The in vivo distribution of autologous human and murine lymphoid cells grown in T cell growth factor (TCGF): Implications for the adoptive immunotherapy of tumors

The in vivo distribution of lymphoid cells grown in T cell growth factor (TCGF) has been studied after i.v. injection in both the mouse and human. Lymphoid cells were cultured in TCGF for 3 to 4 wk and increased in cell number 10³- to 10⁴-fold. Murine cells were labeled with ⁵¹Cr, and the in vivo distributions of normal and TCGF-cultured cells were compared by performing whole body and individual organ counts at varying intervals after i.v. injection. Cells cultured in TCGF were localized to the image in the first 4 hr after injection and redistributed to the liver and spleen over the next 24 hr; 72% and 57% of the injected counts remained in the mouse at 4 and 28 hr, respectively. Human lymphoid cells grown in TCGF were labeled with ⁶⁷Ga or ¹³¹In, and the organ distribution of injected cells was noninvasively measured by rectilinear scanning using a whole body imager, point counting over individual organs with a collimated whole body scanner, and using a computer-interfaced gamma camera to assess total organ distribution of measured radioactivity. In addition, blood and urine samples were collected at varying intervals after cell injection and analyzed for radioactivity. The in vivo distribution of cells grown in TCGF in the human was very similar to that in the mouse. Cells at 4 hr appeared in high numbers in the lungs (30%), and subsequently at 24 and 48 hr they were found almost exclusively in the liver (48%) and spleen (25%).
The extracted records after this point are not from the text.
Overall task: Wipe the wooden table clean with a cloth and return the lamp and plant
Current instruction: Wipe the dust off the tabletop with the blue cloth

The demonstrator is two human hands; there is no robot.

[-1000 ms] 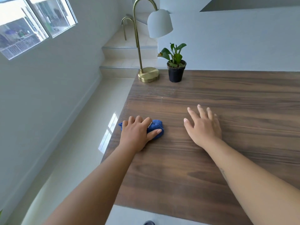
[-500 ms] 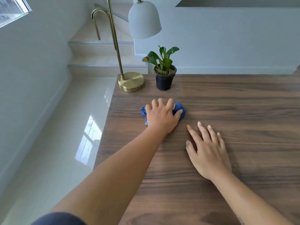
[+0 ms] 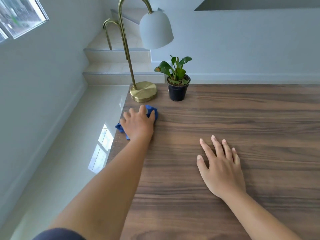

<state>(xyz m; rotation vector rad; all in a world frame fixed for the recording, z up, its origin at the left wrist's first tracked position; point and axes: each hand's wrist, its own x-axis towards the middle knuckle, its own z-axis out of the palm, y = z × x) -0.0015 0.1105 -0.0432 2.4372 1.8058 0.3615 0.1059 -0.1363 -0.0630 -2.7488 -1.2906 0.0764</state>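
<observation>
Pressing a bunched blue cloth (image 3: 153, 113) onto the dark wood-grain counter (image 3: 233, 115), our left hand (image 3: 137, 122) lies close to the counter's left edge, toward its far corner. Its fingers (image 3: 141, 111) are curled over the top of the cloth and the thumb hooks against its right side, so most of the fabric is hidden beneath the palm. We see blue only past the fingertips and in a corner that pokes out on the left, right at the counter's edge. Our left arm stretches out from a dark sleeve (image 3: 58, 234) at the bottom of the view.

Our right hand (image 3: 222, 172) rests palm down on the bare wood, well apart from the cloth and nearer to us. Its fingers (image 3: 217, 146) are straight and slightly spread, holding nothing.

At the far left corner stands a brass lamp (image 3: 143, 91) with a round flat base, a thin stem that arches over, and a white bell-shaped shade (image 3: 155, 29) hanging downward. The cloth is near the base but not touching it. Just beside the lamp, to its right, a small green plant (image 3: 176, 70) stands upright in a plain black pot (image 3: 178, 92), with soil showing at the rim and one leaf browned at its tip.

Beyond the counter we see pale tiled steps (image 3: 117, 66) with a curved brass handrail (image 3: 107, 32), a glossy light floor (image 3: 69, 144) that mirrors a window (image 3: 20, 16), and white walls.
</observation>
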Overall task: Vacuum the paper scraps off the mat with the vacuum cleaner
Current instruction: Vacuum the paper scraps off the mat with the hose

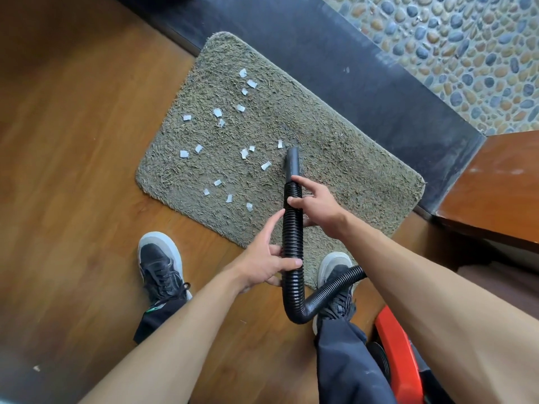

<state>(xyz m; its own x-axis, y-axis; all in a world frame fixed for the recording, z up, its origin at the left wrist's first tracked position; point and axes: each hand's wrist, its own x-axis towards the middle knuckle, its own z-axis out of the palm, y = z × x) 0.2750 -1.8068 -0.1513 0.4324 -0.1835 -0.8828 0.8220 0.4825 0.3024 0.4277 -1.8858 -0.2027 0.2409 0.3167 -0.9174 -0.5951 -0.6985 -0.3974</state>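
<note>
While the right hand (319, 209) holds the ribbed black hose (292, 237) just behind its smooth nozzle (292, 161), thumb on one side and fingers on the other, the left hand (262, 266) grips the same hose lower down, thumb laid across it and forefinger stretched up along the ribs. The nozzle mouth is down at the pile of the grey-green mat (350, 170), right of middle, with one scrap just beside its tip. Most of the paper scraps (217, 112) lie scattered over the mat's left half and far end, so by my reading the vacuuming is at an early stage. The next move calls for drawing the nozzle leftward across the nearest cluster, low enough to lift pieces out of the shag. Below the hands the hose loops over the right shoe (332, 265) towards the red vacuum cleaner (396, 357), which the frame edge cuts off. Whether the nozzle touches the pile, or the machine is running, cannot be told.
</note>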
No toxicity of any kind was seen after the infusion of up to 5 x 10⁸ cells i.v. in the human. These studies represent the first attempts to study in vivo in the human the effects of lymphoid cells grown in TCGF and demonstrate the safety of i.v. injection of these cells. The implications for the role of these cells in the immunotherapy of human and experimental tumors is discussed.